▶ [Your task] Your reply should contain the whole listing below, repeated exactly, and no images.

▶ [Information shown]
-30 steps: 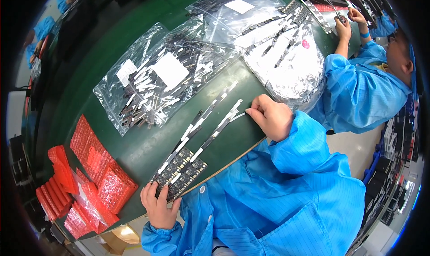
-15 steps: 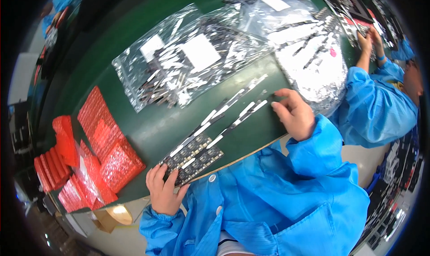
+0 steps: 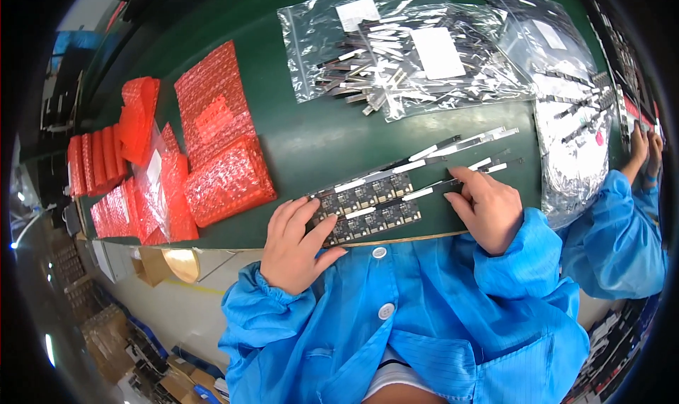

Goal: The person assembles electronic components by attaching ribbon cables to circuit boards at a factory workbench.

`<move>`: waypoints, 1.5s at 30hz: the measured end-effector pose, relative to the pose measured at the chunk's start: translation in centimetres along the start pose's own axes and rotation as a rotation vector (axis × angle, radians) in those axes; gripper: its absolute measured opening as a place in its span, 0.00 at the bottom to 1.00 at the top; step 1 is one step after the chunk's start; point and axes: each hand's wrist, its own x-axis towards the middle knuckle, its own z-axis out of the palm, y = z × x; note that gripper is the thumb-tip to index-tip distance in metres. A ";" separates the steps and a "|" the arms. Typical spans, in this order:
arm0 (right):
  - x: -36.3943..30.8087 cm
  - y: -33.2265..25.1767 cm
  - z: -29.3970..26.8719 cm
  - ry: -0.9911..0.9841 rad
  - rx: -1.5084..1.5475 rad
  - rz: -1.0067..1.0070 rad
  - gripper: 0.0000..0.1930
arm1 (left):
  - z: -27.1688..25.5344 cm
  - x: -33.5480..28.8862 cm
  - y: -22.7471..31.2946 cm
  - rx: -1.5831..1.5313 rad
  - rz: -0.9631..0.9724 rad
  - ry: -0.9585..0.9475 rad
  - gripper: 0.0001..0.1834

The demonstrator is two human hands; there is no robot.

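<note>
A black circuit board panel (image 3: 364,207) with rows of small components lies near the table's front edge. My left hand (image 3: 296,248) rests on its left end, fingers spread. Long thin black-and-white strips, which look like flat flex cables (image 3: 424,154), run from the panel toward the upper right, some lying across it. Beside the nearer strip is my right hand (image 3: 488,209), thumb and forefinger curved and apart on either side of it. That strip's dark middle part shows between these fingertips. The remaining fingers are folded and partly hidden.
Clear bags of similar strips (image 3: 417,57) lie at the back of the green table (image 3: 304,146). Another clear bag (image 3: 569,149) is on the right, next to a co-worker's blue sleeve (image 3: 608,241). Red bubble-wrap pieces (image 3: 230,181) and rolls (image 3: 99,160) lie at left.
The view has turned, shifting the scene. My right hand has moved from beyond the strips' far ends to the middle of the nearer strip. My left hand stays on the panel.
</note>
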 end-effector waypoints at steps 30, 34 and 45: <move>-0.4 -0.4 -0.2 0.013 0.277 0.081 0.09 | 0.3 -1.8 -0.2 -0.044 -0.216 0.176 0.28; -0.3 -2.4 -2.0 -0.041 0.192 -0.081 0.10 | 0.6 -1.4 -0.1 -0.055 -0.188 0.236 0.24; 2.2 -6.3 -1.8 -0.031 0.279 -0.587 0.13 | 0.7 2.6 1.5 -0.319 -0.081 0.241 0.19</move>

▶ [The completed task]
-30 steps: 
-15 steps: 
+0 steps: 

Goal: The person assembles electronic components by attaching ribbon cables to circuit boards at a factory workbench.

`<move>`: waypoints, 1.5s at 30hz: the measured end-effector pose, relative to the pose measured at the chunk's start: translation in centimetres along the start pose's own axes and rotation as a rotation vector (axis × angle, radians) in those axes; gripper: its absolute measured opening as a place in its span, 0.00 at the bottom to 1.00 at the top; step 1 is one step after the chunk's start; point and axes: each hand's wrist, its own x-axis towards the middle knuckle, its own z-axis out of the palm, y = z × x; note that gripper is the thumb-tip to index-tip distance in metres. A ";" separates the steps and a "|" the arms. Typical spans, in this order:
arm0 (right):
  - x: -36.3943..30.8087 cm
  - y: -33.2265..25.1767 cm
  - z: -29.3970..26.8719 cm
  - ry: -0.9911..0.9841 rad
  - rx: -1.5084..1.5475 rad
  - rz: -1.0067..1.0070 rad
  - gripper: 0.0000..0.1930
arm1 (left):
  - z: -27.1688..25.5344 cm
  - x: -33.5480..28.8862 cm
  - y: -22.7471..31.2946 cm
  - rx: -1.5831..1.5313 rad
  - rz: -0.9631..0.9724 rad
  - ry: -0.9585..0.9475 rad
  - gripper: 0.0001..0.1834

The demonstrator is two human hands; there is no robot.

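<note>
A black circuit board panel (image 3: 364,207) with rows of small components lies near the table's front edge. My left hand (image 3: 296,248) rests on its left end, fingers spread. Long thin black-and-white strips, which look like flat flex cables (image 3: 424,154), run from the panel toward the upper right, some lying across it. Beside the nearer strip is my right hand (image 3: 488,209), thumb and forefinger curved and apart on either side of it. That strip's dark middle part shows between these fingertips. The remaining fingers are folded and partly hidden.
Clear bags of similar strips (image 3: 417,57) lie at the back of the green table (image 3: 304,146). Another clear bag (image 3: 569,149) is on the right, next to a co-worker's blue sleeve (image 3: 608,241). Red bubble-wrap pieces (image 3: 230,181) and rolls (image 3: 99,160) lie at left.
The view has turned, shifting the scene. My right hand has moved from beyond the strips' far ends to the middle of the nearer strip. My left hand stays on the panel.
</note>
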 end-effector waypoints at steps 30, 34 and 45: <move>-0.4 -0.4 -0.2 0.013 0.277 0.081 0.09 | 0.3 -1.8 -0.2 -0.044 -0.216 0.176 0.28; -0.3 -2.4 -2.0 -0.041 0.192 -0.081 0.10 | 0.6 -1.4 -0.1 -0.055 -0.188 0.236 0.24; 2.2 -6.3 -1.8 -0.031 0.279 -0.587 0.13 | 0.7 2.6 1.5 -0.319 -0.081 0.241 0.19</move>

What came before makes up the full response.